ARRIGHI Roch: (vingtième siècle)
Né à Clichy. Artiste peintre attesté en 1935.

ARRIGHI Vincentellu: (dix-septième siècle)
Oratore di Corsica en 1604.

ARRIGHI Xavier Toussaint: (1887-1953)
Né à Letia. Militaire. Chef de bataillon. Mutilé de la guerre 14-18. Grand officier de la Légion d'Honneur.

ARRIGHI de CASANOVA Ambroghju: (1789-1808)
Originaire de Corti. Fils de Ghjacintu. Officier des Dragons. Il est tué à la bataille de Vimeiro, au Portugal.
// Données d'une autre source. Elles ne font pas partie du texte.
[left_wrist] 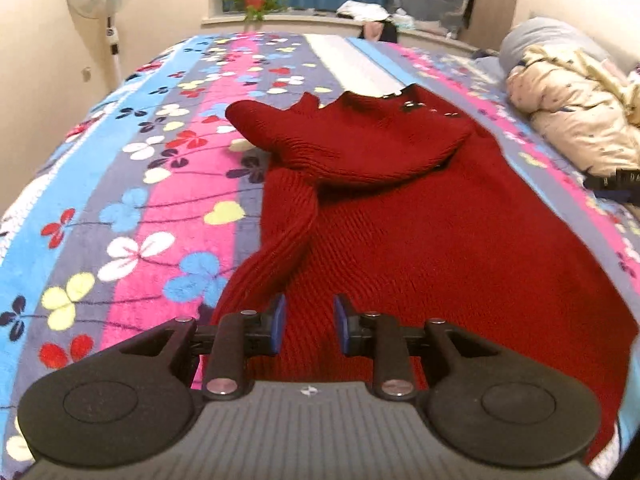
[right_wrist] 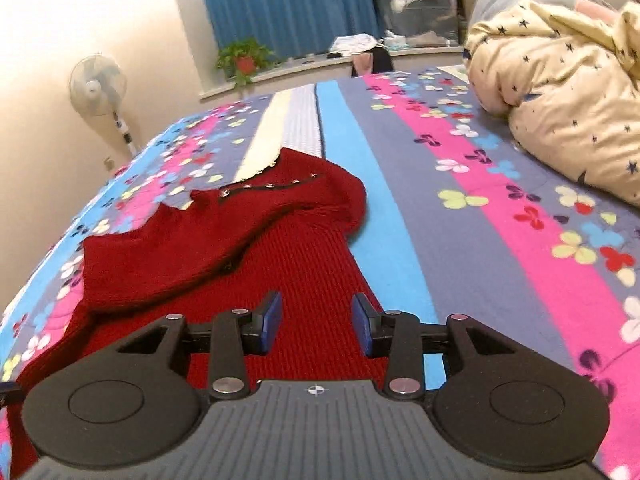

ARRIGHI de CASANOVA Anton Ghjuvan-Battista: (1786-1869)
Originaire de Corti. En 1860, il est autorisé, ainsi que ses descendants, à insérer sur son nom patronymique la particule de, et à s'appeler désormais Arrighi de Casanova.

ARRIGHI de CASANOVA Antoniu: (1690-1753)
De Corti. Professeur à l'Université de Padoue.

ARRIGHI de CASANOVA Antoniu Francescu: (1781-1802)
Originaire de Corti. Fils de Ghjacintu. Officier des Dragons. Il est tué à Saint Domingue.

ARRIGHI de CASANOVA Antoniu Luiggi: (1755-1809)
De Corti. Fils d'Antoniu Luiggi Arrighi. Oncle de Ghjuvan Tomasu. Ecclésiastique. Il fait ses études en Avignon, puis à Pise. Chanoine de la cathédrale d'Aleria. Vicaire épiscopal de l'évêque constitutionnel Ignace-François Guasco. Vicaire général de l'évêque Louis Sebastiani, chargé des territoires situés hors de l'Ile (Piombino, îles d'Elbe et de Capraia), avec résidence à Porto-Ferraio. Evêque d'Acqui, dans le Piémont, en Italie, en 1808. Baron d'empire en 1808.

ARRIGHI de CASANOVA Balthazar Etienne Jean Pierre: (1786-1861)
Né à Corti. Capitaine adjudant-major aux Voltigeurs Corses. Maire de Corti de 1823 à 1828, de 1848 à 1855 et de 1855 à 1861. Officier de la Légion d'Honneur.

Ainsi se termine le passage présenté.